Copy out each line of the data that holds the string "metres".

BEGIN SUPPLIED MATERIAL

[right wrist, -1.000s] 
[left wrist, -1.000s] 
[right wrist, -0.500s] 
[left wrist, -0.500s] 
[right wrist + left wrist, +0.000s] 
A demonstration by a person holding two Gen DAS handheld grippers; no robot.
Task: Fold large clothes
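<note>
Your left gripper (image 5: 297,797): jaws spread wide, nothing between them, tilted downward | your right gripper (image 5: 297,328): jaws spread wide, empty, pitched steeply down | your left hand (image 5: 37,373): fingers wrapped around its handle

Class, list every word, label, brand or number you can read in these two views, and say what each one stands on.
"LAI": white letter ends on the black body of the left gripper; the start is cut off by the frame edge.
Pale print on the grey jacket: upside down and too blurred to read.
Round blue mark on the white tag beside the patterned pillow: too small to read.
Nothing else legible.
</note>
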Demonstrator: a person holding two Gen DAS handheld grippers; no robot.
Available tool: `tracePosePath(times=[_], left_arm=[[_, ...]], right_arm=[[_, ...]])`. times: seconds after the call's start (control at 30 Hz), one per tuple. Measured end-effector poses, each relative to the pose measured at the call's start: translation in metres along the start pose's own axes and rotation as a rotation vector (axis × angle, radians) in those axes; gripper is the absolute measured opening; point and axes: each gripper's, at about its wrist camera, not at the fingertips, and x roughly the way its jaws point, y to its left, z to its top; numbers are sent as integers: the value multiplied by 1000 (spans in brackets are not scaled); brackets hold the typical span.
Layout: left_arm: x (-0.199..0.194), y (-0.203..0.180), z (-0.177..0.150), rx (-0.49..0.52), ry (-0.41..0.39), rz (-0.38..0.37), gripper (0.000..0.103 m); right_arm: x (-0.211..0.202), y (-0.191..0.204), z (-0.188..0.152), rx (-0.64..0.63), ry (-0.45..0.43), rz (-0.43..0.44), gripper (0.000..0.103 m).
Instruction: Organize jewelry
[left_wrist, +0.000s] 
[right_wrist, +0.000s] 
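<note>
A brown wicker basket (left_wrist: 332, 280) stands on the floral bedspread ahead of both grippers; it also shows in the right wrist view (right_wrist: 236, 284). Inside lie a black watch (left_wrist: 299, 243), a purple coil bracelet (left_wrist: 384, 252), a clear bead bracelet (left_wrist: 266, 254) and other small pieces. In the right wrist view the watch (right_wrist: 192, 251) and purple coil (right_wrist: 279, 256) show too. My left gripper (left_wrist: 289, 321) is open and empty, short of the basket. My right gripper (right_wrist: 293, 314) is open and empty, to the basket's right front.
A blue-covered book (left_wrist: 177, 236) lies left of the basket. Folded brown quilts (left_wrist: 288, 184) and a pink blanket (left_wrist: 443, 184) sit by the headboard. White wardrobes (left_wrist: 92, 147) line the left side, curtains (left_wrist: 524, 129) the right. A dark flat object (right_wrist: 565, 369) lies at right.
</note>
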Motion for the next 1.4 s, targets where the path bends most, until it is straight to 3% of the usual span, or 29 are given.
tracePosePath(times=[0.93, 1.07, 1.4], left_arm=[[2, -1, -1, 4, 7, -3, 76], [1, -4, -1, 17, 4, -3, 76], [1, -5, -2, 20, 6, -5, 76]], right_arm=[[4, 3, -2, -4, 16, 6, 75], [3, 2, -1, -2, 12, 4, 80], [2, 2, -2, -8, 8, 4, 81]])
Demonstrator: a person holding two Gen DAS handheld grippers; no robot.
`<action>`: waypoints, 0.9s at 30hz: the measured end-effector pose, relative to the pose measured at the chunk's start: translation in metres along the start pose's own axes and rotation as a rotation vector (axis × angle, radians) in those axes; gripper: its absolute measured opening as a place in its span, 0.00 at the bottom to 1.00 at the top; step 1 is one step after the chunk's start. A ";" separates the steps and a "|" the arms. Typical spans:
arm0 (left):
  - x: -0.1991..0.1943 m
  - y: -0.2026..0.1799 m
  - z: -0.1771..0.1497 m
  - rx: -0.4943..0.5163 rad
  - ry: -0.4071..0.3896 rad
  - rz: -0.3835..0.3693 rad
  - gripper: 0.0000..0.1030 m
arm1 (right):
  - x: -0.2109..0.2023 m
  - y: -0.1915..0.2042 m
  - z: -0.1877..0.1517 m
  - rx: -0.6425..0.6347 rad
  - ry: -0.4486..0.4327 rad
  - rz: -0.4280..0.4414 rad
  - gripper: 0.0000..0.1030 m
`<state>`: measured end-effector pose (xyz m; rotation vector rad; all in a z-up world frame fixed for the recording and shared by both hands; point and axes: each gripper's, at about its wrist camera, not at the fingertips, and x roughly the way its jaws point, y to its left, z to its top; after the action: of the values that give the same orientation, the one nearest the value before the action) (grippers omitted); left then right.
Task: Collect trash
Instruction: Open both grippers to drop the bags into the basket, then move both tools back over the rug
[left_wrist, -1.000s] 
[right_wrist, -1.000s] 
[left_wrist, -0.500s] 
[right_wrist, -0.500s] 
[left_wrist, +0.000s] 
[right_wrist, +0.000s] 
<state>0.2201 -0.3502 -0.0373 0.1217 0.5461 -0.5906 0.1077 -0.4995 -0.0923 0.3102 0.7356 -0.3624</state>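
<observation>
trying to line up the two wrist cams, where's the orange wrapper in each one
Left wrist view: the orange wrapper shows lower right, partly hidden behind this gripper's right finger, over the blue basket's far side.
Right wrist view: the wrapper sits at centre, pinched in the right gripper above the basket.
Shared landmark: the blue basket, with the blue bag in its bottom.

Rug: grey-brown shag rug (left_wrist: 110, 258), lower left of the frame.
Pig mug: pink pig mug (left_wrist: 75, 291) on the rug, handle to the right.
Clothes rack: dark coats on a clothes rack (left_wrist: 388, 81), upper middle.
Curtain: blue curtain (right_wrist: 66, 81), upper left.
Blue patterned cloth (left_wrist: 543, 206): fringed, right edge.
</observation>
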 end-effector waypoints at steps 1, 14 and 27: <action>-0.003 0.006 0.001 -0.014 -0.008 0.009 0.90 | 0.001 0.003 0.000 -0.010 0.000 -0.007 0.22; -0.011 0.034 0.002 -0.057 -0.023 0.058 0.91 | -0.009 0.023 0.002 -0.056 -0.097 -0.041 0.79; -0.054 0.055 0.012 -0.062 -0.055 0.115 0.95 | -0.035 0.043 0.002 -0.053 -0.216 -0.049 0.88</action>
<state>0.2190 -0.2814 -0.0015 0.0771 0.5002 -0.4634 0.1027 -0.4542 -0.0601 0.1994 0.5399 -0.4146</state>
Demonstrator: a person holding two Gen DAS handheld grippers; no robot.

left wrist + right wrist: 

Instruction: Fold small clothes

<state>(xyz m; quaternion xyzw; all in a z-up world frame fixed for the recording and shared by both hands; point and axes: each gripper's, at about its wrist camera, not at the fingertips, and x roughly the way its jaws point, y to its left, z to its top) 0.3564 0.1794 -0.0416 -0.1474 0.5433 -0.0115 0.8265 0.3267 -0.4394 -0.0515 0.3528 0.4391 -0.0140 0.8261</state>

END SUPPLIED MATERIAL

* _RESULT_:
Available tool: `tracePosePath(times=[_], left_arm=[[_, ...]], right_arm=[[_, ...]])`. times: seconds after the call's start (control at 30 Hz), one per tuple. Measured end-effector poses, each relative to the pose measured at the call's start: translation in metres along the start pose's own axes and rotation as a rotation vector (axis × angle, radians) in those axes; gripper is the absolute measured opening; point and axes: each gripper's, at about its wrist camera, not at the fingertips, and x roughly the way its jaws point, y to its left, z to its top; numbers are sent as integers: the value multiplied by 1000 (spans in brackets are not scaled); brackets hold the typical span.
`<action>`: waypoints, 0.9s at 30hz: the measured end-effector pose, relative to the pose measured at the chunk's start: translation in metres along the start pose's own axes and rotation as a rotation vector (axis × angle, radians) in those axes; gripper: its absolute measured opening as a place in its span, 0.00 at the bottom to 1.00 at the top; step 1 is one step after the chunk's start. A ";" separates the steps and a "|" the arms. Typical spans:

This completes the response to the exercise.